Available data
════════
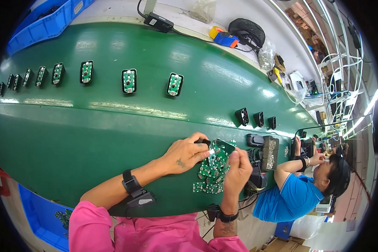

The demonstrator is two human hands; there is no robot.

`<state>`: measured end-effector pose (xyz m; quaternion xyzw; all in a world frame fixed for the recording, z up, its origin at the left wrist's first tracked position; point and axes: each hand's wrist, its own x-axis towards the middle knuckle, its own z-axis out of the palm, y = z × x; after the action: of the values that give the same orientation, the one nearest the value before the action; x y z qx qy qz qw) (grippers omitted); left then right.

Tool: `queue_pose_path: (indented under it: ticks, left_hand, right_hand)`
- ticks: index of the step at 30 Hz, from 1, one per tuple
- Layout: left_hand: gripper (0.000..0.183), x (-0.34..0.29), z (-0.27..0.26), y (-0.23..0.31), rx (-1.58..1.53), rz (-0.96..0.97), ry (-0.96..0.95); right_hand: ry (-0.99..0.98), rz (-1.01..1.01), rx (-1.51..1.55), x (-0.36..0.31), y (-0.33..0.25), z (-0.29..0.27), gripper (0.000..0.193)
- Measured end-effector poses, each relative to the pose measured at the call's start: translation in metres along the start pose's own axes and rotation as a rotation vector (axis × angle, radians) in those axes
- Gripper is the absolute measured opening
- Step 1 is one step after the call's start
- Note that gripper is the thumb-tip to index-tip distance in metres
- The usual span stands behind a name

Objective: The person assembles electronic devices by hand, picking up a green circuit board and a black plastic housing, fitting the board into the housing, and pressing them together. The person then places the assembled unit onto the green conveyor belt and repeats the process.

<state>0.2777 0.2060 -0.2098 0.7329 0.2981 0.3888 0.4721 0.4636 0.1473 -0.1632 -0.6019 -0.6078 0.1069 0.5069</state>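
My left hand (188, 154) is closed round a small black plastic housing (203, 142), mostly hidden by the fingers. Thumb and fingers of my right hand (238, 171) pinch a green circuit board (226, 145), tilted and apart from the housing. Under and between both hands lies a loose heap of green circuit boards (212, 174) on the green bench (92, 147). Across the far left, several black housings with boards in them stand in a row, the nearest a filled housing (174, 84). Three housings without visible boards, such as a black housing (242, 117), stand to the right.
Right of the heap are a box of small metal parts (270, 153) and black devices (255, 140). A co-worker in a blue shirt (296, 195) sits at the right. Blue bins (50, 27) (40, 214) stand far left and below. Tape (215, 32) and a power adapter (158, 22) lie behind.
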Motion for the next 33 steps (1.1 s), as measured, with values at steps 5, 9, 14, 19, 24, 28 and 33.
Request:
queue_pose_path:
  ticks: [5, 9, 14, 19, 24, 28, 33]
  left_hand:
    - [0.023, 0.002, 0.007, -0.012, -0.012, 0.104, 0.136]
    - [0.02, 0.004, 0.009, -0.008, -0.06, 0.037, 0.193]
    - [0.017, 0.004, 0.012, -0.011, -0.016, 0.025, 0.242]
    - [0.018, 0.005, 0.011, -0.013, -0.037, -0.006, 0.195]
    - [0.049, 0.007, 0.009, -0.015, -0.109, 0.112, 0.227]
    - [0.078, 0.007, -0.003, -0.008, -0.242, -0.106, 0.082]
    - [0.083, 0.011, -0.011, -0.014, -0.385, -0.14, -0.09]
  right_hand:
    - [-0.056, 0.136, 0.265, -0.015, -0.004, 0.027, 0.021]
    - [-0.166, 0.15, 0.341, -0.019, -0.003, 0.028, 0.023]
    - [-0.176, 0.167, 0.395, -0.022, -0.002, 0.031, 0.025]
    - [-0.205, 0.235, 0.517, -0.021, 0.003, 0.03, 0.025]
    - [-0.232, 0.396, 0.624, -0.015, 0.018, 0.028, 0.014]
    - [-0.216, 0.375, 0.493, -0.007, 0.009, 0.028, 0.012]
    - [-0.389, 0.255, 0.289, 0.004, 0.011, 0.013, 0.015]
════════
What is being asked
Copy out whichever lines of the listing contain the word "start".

Exercise response
- Measured end-effector poses, each relative to the pose measured at the call's start: translation in metres along the start pose's own axes and rotation as a rotation vector (axis × angle, radians) in those axes
- Step 1 is one step after the call's start

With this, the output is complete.